Some customers pine for more focused methylation arrays because of the challenge of analyzing the data produced by the new chips.
According to Schübeler, “once you start using a certain platform, then you invest quite a bit of getting bioinformatics set up that’s tailored towards these data sets. Right now a lot of these analysis tools are homemade. There aren’t many good software packages that you can just use with these arrays like you can with gene expression,” he added.
Michael Rehli, a scientist at Regensburg University Hospital in Germany who is also involved in array-based methylation research, agreed with Schübeler, saying, “I am definitely in need of some kind of bioinformatics tool to normalize the data. I honestly don’t care if it comes from the companies or a software provider.”
Rehli said that his lab has been trying to adapt existing programs for its analysis, but they “are all not really optimized for methylation.
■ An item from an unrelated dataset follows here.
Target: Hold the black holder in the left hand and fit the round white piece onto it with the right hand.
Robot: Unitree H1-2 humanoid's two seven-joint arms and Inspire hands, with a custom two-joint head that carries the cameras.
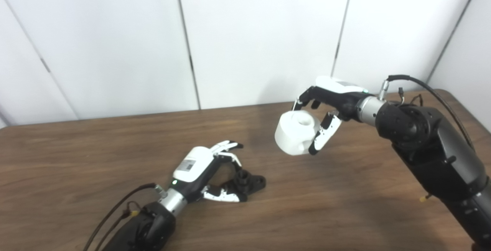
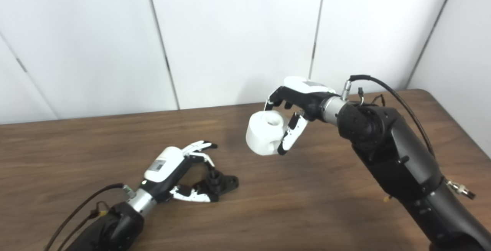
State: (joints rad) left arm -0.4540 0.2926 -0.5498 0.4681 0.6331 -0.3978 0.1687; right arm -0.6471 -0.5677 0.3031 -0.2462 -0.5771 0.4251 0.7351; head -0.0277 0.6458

Most of the time we just end up correlating our own data,” Rehli told BioArray News this week.
Still, Rehli said he was confident that tools for methylation analysis will become available soon. ”This is a new market and it won’t take long for people to realize that there is a market — that epigenetics is very important in diagnostics, for example,” he said. “These tools are not very old. I guess it will take time to design [bioinformatics] tools that are used specifically for methylation analysis.”